For every line in the data below that contains "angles", copy the line.

**Recorded data**
▶

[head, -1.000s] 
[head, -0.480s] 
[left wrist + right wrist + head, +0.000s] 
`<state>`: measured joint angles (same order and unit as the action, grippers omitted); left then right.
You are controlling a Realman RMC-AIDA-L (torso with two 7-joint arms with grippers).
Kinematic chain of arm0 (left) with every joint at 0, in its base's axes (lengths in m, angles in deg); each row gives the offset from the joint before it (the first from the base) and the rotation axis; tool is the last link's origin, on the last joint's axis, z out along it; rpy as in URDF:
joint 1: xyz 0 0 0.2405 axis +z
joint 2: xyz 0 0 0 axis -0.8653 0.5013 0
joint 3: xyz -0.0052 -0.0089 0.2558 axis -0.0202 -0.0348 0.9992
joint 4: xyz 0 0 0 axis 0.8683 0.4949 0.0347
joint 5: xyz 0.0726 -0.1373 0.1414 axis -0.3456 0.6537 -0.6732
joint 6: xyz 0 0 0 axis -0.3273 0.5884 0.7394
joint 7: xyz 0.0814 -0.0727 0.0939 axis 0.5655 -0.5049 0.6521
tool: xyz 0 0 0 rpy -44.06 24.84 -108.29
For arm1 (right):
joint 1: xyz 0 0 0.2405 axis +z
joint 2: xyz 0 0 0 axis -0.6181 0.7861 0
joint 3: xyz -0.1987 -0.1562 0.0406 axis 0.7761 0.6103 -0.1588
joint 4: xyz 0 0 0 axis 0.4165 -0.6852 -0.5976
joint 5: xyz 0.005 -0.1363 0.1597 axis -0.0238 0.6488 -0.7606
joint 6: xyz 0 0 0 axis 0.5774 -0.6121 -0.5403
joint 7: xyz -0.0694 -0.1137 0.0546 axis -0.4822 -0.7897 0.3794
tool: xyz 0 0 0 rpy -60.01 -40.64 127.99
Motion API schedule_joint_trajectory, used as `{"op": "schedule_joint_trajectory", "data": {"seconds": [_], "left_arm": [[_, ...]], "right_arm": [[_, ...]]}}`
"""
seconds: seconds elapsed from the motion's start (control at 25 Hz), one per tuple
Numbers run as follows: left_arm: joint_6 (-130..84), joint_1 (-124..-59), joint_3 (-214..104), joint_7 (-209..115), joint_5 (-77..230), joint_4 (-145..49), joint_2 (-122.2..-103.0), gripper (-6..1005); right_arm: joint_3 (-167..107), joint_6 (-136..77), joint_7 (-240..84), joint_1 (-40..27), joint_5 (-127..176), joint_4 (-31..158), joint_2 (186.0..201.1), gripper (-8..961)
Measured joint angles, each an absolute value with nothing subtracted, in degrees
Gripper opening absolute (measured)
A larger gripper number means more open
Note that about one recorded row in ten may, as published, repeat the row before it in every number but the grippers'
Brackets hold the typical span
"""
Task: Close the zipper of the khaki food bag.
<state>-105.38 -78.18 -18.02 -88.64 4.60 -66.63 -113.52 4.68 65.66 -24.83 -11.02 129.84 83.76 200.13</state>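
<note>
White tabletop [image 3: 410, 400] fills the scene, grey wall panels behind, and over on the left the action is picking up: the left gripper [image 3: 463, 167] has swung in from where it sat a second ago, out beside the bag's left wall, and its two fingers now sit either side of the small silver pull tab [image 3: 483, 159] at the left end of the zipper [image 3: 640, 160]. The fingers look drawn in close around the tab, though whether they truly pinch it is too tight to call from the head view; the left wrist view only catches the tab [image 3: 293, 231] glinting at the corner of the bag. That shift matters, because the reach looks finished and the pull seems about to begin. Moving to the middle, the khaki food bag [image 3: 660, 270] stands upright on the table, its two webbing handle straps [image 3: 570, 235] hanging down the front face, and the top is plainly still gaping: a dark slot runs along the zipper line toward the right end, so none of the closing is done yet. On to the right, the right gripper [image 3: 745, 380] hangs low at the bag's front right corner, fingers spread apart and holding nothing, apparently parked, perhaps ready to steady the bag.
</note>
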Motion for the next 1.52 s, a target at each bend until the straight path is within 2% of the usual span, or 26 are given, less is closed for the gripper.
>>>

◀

**Written answer**
`<state>`: measured joint angles (same order and unit as the action, grippers omitted); left then right.
Kinematic chain of arm0 (left) with every joint at 0, in its base's axes (lengths in m, angles in deg); each row gives the offset from the joint before it (the first from the base) and the rotation axis; tool is the last link's origin, on the last joint's axis, z out along it; rpy as in URDF:
Measured joint angles, each an absolute value with nothing subtracted, in degrees

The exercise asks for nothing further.